**The problem**
Repeat, please, only the lines from the top of the data down to the line with "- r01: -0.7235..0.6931"; include both of those lines.

────

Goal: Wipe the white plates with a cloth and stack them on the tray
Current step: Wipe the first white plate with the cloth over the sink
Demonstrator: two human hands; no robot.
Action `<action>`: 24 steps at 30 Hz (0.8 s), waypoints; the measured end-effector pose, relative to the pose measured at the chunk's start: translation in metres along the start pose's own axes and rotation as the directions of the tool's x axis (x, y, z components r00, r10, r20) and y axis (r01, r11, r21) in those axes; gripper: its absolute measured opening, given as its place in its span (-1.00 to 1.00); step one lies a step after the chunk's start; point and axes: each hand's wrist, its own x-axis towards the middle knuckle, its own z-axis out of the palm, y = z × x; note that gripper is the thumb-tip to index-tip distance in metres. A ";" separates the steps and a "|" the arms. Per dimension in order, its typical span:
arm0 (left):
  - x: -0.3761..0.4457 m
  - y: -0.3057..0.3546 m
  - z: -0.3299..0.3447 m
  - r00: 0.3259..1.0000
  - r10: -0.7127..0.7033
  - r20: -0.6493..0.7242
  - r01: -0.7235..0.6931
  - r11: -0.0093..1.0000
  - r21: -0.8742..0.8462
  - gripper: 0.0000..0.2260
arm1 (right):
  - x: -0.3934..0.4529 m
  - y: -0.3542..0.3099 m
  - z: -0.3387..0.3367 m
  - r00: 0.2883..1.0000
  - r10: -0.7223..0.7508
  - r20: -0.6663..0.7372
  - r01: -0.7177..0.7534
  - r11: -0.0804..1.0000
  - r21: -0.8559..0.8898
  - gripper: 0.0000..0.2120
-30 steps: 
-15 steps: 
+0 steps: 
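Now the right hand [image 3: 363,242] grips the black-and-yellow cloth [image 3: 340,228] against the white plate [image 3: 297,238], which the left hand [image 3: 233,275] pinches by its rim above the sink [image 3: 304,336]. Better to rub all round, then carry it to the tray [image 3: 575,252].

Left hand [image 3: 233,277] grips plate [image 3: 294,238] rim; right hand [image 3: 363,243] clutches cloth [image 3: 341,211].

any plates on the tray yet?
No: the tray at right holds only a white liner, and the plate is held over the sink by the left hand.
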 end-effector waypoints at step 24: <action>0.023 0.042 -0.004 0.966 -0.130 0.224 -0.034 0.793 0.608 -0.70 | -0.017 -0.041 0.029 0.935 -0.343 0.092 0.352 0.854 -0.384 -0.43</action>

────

**Output below**
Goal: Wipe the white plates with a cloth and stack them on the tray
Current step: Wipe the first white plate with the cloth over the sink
Demonstrator: two human hands; no robot.
Action `<action>`: 24 steps at 30 Hz (0.8 s), waypoints; the measured end-effector pose, relative to the pose measured at the chunk's start: translation in metres along the start pose's own axes and rotation as the directions of the tool's x axis (x, y, z components r00, r10, r20) and y axis (r01, r11, r21) in those axes; gripper: its absolute measured opening, given as its place in its span (-1.00 to 1.00); step one lies a step after the chunk's start; point and axes: each hand's wrist, its own x-axis towards the middle knuckle, its own z-axis out of the palm, y = z × x; note that gripper is the thumb-tip to index-tip distance in metres. A ";" separates the steps and a "|" the arms. Per dimension in order, its typical span:
arm0 (left):
  - x: -0.3761..0.4457 m
  - y: -0.3057..0.3546 m
  - z: -0.3299..0.3447 m
  - r00: 0.3259..1.0000
  - r10: -0.7127..0.7033
  - r20: -0.6493..0.7242
  - r01: -0.7235..0.6931

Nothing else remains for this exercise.